冬雪握着我的手心里边冒出了冷汗,她轻声说道:“这几个人就是品花楼的护院打手,他们都认得我的。”冬雪的声音有些颤抖,我听出来她在害怕,连忙安慰道:“别怕,你改换了装束,他们认不得你!”冬雪定了定心,方才跟着我向前走。

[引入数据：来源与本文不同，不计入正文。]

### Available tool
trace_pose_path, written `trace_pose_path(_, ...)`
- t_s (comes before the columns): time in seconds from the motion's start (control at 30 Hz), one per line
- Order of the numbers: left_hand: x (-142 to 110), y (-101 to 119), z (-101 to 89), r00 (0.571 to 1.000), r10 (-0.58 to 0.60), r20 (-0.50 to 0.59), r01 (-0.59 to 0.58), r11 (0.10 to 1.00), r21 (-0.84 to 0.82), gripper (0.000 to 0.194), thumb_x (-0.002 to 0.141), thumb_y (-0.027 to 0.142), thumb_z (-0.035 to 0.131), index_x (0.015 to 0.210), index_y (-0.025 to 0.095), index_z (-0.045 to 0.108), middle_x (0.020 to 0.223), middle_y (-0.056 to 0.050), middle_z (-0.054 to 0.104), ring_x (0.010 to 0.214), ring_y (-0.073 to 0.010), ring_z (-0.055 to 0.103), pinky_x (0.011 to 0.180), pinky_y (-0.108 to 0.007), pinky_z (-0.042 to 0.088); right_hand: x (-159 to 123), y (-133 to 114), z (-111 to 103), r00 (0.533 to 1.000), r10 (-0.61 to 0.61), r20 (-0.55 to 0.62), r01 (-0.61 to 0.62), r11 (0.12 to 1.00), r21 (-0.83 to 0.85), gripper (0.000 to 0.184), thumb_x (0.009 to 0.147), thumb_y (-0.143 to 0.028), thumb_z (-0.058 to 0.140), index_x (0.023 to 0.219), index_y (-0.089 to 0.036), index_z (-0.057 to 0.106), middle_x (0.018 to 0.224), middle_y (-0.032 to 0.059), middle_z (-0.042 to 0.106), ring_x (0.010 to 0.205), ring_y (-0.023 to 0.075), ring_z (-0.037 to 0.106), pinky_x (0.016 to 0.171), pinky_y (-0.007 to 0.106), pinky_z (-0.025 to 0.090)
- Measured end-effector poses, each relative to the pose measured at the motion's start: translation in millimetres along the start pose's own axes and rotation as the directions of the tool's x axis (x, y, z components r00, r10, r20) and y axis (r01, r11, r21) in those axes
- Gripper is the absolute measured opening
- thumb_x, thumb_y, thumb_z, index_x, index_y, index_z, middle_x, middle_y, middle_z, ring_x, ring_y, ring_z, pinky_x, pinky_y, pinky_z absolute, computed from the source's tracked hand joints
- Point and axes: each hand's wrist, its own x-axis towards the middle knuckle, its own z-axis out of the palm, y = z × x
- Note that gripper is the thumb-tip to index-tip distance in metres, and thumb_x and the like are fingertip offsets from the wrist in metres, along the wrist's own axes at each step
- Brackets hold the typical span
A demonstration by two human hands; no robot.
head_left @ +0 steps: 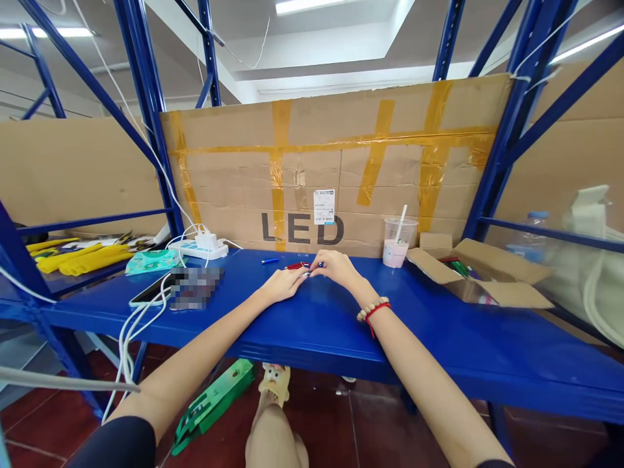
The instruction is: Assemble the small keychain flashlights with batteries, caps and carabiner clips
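Note:
Both my hands meet at the middle of the blue shelf top (322, 325). My left hand (283, 284) pinches the end of a thin pen-like thing, and my right hand (336, 266) closes on its other end. A red pen (296, 265) lies just behind my fingers, and a blue tip shows by my right hand. Another blue pen (270, 261) lies a little to the left. A beaded bracelet and red string (373, 308) sit on my right wrist.
A taped cardboard sheet marked LED (336, 175) backs the shelf. An open cardboard box (480, 273) with pens and a plastic cup with a straw (397, 244) stand at right. A phone (151, 290), white cables, a power strip (199, 248) and a tissue pack (151, 261) lie at left.

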Motion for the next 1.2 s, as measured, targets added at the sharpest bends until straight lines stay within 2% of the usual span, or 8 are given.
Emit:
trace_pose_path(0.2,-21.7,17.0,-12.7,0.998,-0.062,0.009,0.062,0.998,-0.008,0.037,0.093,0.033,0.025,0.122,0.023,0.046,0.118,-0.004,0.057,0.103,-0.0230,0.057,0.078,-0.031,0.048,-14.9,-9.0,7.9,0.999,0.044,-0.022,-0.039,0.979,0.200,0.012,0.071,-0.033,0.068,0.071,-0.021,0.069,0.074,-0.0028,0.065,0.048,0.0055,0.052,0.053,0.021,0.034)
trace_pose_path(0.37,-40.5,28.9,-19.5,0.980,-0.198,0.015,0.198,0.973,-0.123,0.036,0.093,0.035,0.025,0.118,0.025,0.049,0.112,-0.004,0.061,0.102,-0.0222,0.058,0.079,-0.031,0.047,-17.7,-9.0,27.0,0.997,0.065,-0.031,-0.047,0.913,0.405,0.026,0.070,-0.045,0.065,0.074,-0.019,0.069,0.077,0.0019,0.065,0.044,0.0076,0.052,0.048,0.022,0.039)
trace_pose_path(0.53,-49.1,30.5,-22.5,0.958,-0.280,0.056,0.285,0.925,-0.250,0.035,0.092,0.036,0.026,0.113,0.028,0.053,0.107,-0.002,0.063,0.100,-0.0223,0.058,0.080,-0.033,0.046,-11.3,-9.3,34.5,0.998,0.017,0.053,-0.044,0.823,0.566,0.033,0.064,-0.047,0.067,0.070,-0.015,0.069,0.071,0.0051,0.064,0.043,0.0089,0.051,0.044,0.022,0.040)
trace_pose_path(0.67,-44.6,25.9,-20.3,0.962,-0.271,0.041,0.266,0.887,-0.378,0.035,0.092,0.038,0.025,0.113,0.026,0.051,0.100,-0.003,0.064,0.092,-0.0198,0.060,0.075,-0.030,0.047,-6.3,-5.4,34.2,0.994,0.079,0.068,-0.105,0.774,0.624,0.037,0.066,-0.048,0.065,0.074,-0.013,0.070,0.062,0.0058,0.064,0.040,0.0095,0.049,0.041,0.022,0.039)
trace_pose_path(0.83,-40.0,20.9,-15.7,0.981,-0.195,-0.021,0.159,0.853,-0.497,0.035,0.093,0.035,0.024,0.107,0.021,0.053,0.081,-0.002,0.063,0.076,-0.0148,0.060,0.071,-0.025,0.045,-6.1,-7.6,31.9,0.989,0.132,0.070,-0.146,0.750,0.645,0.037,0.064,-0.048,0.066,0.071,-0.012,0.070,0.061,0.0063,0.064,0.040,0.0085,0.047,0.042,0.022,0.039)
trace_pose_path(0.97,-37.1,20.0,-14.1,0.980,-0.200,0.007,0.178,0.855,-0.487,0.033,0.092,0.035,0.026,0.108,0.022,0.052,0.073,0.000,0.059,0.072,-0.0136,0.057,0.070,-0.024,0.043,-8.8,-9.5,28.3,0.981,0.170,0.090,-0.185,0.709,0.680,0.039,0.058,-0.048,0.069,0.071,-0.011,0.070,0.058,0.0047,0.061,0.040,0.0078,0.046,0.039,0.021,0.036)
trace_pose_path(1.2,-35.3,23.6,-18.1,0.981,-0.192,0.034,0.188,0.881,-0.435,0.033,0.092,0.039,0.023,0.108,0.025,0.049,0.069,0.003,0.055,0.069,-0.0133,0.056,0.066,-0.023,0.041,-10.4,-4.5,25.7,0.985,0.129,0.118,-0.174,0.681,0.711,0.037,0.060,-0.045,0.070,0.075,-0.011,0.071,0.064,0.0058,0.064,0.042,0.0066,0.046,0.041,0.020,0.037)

“站住,干什么的!”看到我们越走越近,一个打手就把我们拦下来问话。
“瞎了你的狗眼!”我大声骂道,“连我都不认识了吗?我是当朝宰相的外孙,吏部尚书的亲戚,张渲大爷请来的客人,你们敢拦我?看我不让张渲表哥打烂你们的狗腿!”说着,我一腿就蹬了过去。
那人无缘无故吃了一条火腿,心中虽然有气,却也不敢造次,仔细看了我一眼,连忙赔罪道:“原来是吴笛吴公子,小人瞎了狗眼,没有看清您哪!不知您老这么晚出来,是要到何处去啊?”
“我这不是要回去么?我家老太爷门禁森严,对我更是严厉,回去晚了,或是彻夜不归,都要让我吃板子。我说这些,你都明白么?”
“小的省得,可是这么晚了,没有车夫,您老怎么回去呢?而且城门也关了,您老叫不开城门也是白搭,不如就在这里住一晚上如何?”
“住一晚上?你这小子是想要我的命啊?没有车夫,我身后跟的这人不就是车夫?城门关了,我不会同送玉泉山泉水入城的车队一起进去么?”说完,我又是一个大嘴巴扇了过去。
刚刚吃了一记火腿,此刻又来了一记熊掌,那人连吃两道亏,知道我也是得罪不起的,只得给我们让路,他们就没有注意到,我身后的这位,可不是什么车夫,而是一位娇滴滴的娘子。